Dockerfile: The RUN Gotcha Explained
Docker is a popular tool for packaging applications into containers, but it can be tricky to get right. One gotcha to be aware of is how to use RUN
in separate layers when installing dependencies like nvm. In this blog post, we'll explore how to avoid issues when using RUN
in separate layers and share best practices to help you build efficient Docker images.

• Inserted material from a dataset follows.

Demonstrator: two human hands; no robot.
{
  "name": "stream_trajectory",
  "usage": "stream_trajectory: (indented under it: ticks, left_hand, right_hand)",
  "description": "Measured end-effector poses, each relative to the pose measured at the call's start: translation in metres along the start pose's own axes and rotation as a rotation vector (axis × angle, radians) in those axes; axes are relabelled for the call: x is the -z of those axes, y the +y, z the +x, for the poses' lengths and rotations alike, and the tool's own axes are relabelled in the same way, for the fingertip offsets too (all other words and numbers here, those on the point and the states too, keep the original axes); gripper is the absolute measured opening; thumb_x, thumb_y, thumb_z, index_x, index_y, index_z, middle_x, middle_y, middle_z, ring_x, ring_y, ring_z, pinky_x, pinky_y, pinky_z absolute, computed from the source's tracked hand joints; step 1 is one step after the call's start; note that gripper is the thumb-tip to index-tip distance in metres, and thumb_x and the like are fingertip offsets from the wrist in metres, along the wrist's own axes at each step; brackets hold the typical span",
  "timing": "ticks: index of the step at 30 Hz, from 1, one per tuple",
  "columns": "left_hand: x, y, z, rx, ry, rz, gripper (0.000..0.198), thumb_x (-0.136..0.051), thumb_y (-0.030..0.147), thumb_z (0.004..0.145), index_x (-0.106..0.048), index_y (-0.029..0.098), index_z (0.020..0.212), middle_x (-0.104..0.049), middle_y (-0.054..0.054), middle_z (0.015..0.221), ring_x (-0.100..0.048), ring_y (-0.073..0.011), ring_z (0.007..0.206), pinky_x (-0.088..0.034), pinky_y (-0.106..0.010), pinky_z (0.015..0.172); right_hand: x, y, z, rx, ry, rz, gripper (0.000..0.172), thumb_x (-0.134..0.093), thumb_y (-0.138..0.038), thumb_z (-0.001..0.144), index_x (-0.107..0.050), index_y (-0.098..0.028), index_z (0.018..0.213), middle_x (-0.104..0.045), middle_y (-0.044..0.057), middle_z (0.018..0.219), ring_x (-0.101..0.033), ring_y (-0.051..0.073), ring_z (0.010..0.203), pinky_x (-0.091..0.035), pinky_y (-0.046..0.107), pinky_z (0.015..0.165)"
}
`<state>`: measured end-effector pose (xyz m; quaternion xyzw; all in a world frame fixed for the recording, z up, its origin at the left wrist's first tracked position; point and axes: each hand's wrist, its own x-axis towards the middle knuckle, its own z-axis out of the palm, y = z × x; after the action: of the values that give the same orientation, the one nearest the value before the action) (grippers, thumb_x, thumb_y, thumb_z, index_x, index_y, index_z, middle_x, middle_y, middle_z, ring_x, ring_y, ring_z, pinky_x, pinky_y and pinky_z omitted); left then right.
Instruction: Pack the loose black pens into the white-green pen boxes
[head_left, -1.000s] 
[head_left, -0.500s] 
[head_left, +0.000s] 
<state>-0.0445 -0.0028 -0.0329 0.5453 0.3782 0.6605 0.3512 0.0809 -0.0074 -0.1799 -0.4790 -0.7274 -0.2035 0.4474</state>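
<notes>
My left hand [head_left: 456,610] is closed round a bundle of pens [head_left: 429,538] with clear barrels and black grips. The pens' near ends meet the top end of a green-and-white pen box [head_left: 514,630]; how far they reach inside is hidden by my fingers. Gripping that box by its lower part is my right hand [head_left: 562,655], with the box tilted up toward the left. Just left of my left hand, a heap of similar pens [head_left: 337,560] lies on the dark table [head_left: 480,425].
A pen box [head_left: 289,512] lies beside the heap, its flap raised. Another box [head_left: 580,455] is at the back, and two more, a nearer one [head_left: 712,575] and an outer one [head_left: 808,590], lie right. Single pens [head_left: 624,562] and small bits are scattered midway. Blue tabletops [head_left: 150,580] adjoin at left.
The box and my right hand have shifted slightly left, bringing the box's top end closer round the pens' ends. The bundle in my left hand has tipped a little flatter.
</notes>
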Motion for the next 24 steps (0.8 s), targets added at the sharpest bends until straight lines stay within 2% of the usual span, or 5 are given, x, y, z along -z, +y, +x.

Understanding Docker Layers
Before diving into how to use RUN
in separate layers, let's first understand what Docker layers are. When you build a Docker image, each instruction in your Dockerfile creates a new layer. Each layer represents a change to the file system, such as installing a package or copying a file. The layers are cached so that if you make a change to your Dockerfile and rebuild your image, Docker only builds the layers that have changed. This caching can speed up your builds and reduce the size of your images.
The Problem with Using RUN in Separate Layers
One common issue when building Docker images is using RUN
in separate layers when installing dependencies like nvm. For example, consider the following Dockerfile:
FROM openjdk:11-jdk
RUN apt-get update && \
apt-get install -y curl unzip libglu1-mesa libjaxb-api-java && \
curl -o- https://raw.githubusercontent.com/nvm-sh/nvm/v0.39.0/install.sh | bash
ENV NODE_VERSION=v14.16.0
RUN nvm install $NODE_VERSION
RUN nvm use $NODE_VERSION
The RUN nvm install $NODE_VERSION
command fails with the error message:
[3/4] RUN nvm install v14.16.0:
0.437 /bin/sh: 1: nvm: not found
The error occurs because nvm
isn't available in the current shell session (current layer) during the RUN nvm install $NODE_VERSION
command. To fix this, source the nvm
setup script in each session or combine installation in one layer. In Docker, each RUN
instruction creates a new layer representing a distinct filesystem snapshot. However, variables set or environment changes made in one RUN command don't persist unless explicitly managed in subsequent RUN commands.
Best Practices for Using RUN in Separate Layers
To avoid issues with RUN
in separate layers, you should combine all your dependencies into a single RUN
instruction. For example, you could rewrite the Dockerfile as follows:
FROM openjdk:11-jdk
ENV NODE_VERSION=v14.16.0
RUN apt-get update && \
apt-get install -y curl unzip libglu1-mesa libjaxb-api-java && \
curl -o- https://raw.githubusercontent.com/nvm-sh/nvm/v0.39.0/install.sh | bash && \
. ~/.nvm/nvm.sh && \
nvm install $NODE_VERSION && \
nvm use $NODE_VERSION
Conclusion
When building Docker images, it’s important to be mindful of the layers that you are creating with each RUN
instruction. By following best practices and combining dependencies into a single RUN
instruction, you can avoid issues like the one we saw with nvm. This not only helps you build efficient Docker images but also ensures that your images are reliable and consistent.